Keryn Jordan

Personal information
- Full name: Keryn David Jordan
- Date of birth: 1 November 1975
- Place of birth: Pretoria, Gauteng, South Africa
- Date of death: 21 October 2013 (aged 37)
- Place of death: Pretoria, Gauteng, South Africa
- Height: 1.78 m (5 ft 10 in)
- Position(s): Striker

Senior career*
- Years: Team / Apps / (Gls)
- 1994–1995: Pretoria City / 7 / (3)
- 1996–2003: Manning Rangers / 94 / (52)
- 2003–2004: Moroka Swallows / ? / (8)
- 2004–2005: Waitakere United / 21 / (15)
- 2005–2010: Auckland City FC / 79 / (61)

International career
- 1999: South Africa / 1 / (0)

= Keryn Jordan =

South African soccer player

Keryn David Jordan (1 November 1975 – 21 October 2013) was a South African footballer who primarily played as a striker during a fifteen-year career.

==Club career==

===Early career===
He started his career in his native South Africa at Pretoria City, before transferring to Manning Rangers where he won the golden boot during the 1997–98 Premier Soccer League season with 11 goals. In the 2003/2004 season, he also led with 8 goals.

===Waitakere United===
Jordan then moved to New Zealand, intending to play for the New Zealand Knights in the newly formed Australian and New Zealand A-League. He was unsuccessful in this and signed with new New Zealand Football Championship team Waitakere United instead. In his first season with the club (2004/2005), he scored 15 goals in the 21 rounds, and earned the Golden Boot.

==International career==
Jordan earned one cap for South Africa at senior international level, in 1999.

==Illness and death==
In 2008, after an unexplained three months on the sideline, Jordan announced that he had been suffering from cancer for three years. He had initially been worried that it would interfere with his application for permanent residency and New Zealand citizenship, but was treated and given the all-clear by doctors, and made his comeback in a 4–1 win against Canterbury United.
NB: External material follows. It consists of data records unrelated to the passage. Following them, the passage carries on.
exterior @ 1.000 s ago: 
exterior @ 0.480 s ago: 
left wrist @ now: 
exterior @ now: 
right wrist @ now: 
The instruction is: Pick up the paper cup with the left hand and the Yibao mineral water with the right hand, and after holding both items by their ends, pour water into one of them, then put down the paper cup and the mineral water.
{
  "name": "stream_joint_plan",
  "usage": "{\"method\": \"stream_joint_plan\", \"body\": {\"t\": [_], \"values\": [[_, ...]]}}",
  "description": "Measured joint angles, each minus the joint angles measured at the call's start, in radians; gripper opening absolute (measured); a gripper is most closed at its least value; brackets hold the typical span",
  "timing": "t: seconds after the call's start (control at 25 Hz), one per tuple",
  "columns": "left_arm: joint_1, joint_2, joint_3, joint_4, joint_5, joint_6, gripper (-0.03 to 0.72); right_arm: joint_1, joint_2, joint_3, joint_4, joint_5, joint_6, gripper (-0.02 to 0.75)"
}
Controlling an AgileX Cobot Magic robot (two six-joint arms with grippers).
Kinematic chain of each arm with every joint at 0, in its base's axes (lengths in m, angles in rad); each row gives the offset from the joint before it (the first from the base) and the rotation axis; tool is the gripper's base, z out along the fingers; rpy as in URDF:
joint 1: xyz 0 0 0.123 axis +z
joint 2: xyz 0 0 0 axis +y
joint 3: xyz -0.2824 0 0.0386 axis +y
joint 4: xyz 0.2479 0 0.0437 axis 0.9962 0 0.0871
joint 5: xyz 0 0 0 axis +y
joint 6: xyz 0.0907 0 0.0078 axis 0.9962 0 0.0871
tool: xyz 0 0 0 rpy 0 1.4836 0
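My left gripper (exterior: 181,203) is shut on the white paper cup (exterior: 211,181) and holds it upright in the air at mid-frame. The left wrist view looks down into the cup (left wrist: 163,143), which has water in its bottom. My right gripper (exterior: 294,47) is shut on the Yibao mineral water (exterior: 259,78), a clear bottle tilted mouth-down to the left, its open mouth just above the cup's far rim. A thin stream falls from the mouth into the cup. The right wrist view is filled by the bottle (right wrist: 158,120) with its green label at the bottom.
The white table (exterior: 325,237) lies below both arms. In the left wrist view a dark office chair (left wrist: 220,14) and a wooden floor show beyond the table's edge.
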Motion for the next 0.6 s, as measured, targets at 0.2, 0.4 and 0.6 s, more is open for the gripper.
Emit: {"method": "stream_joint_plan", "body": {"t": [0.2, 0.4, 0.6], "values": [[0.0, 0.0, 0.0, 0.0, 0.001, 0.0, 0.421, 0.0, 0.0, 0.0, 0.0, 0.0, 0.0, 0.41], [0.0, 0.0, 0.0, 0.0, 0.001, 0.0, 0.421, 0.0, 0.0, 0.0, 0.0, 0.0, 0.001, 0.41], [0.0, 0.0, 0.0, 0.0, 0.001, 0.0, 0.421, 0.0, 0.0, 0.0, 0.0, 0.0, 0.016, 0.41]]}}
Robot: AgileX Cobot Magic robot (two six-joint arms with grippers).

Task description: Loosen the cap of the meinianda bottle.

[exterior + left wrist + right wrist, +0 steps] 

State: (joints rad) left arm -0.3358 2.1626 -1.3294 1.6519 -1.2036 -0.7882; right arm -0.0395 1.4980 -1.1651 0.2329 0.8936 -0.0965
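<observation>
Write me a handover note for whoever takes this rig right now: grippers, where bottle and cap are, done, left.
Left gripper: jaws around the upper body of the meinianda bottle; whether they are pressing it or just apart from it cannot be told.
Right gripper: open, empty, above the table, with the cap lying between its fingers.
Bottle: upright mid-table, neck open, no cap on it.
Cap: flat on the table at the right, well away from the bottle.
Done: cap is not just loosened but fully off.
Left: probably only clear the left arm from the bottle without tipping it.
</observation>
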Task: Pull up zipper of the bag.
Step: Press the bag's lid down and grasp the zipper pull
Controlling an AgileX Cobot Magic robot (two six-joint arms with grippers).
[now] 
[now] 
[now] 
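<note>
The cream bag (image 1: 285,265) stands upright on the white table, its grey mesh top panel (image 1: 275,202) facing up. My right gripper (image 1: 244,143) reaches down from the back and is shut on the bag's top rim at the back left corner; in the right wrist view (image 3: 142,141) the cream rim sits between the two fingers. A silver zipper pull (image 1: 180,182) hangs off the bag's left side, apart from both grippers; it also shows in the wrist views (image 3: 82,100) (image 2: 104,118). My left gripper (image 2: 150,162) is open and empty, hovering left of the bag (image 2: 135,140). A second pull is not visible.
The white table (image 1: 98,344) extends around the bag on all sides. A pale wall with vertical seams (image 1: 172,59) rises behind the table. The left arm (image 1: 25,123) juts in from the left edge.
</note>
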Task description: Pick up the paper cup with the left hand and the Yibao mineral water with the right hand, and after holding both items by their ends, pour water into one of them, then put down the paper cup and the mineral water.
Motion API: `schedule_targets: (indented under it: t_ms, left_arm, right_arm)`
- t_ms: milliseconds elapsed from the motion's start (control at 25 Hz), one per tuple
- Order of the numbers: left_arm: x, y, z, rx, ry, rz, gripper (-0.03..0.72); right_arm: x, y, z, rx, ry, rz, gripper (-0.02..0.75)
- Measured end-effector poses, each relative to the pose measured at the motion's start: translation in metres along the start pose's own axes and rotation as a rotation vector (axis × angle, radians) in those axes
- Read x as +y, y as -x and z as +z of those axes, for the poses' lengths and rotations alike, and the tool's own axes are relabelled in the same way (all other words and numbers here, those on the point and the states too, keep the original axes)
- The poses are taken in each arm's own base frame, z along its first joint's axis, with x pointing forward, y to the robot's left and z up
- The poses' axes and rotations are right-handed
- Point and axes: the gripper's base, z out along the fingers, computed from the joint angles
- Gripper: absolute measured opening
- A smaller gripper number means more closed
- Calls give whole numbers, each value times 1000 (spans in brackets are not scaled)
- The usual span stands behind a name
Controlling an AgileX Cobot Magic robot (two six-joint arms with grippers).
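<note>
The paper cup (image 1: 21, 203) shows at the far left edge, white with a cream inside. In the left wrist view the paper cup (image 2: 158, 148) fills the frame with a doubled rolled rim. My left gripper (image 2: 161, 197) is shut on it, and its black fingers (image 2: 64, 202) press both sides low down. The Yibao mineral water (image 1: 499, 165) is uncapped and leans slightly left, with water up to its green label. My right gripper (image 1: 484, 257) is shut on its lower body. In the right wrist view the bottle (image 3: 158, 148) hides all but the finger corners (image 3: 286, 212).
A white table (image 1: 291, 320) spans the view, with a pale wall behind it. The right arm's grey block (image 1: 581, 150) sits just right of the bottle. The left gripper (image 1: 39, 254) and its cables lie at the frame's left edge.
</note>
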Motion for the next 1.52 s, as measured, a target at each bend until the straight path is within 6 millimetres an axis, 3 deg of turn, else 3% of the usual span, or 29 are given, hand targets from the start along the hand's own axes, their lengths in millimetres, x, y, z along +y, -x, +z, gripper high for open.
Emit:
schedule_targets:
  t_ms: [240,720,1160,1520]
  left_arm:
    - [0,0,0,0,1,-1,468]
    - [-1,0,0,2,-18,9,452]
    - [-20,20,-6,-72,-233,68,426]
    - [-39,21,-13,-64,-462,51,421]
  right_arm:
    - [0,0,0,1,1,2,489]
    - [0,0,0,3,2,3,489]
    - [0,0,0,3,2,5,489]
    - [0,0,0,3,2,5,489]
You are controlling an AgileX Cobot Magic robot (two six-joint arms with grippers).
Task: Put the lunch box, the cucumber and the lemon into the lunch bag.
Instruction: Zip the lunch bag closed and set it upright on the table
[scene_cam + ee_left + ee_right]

On 19 March 2010, Jordan announced his retirement from all levels of domestic and international football, citing ongoing knee injuries. Jordan had not played a full game since the 2009 Club World Cup, and he felt it the right time to retire, after what he conceded was an ultimately successful career.

Jordan died of cancer on 21 October 2013, aged 37, in his hometown of Pretoria. The cancer had started as a melanoma spot thirteen years earlier, and eventually spread to his brain.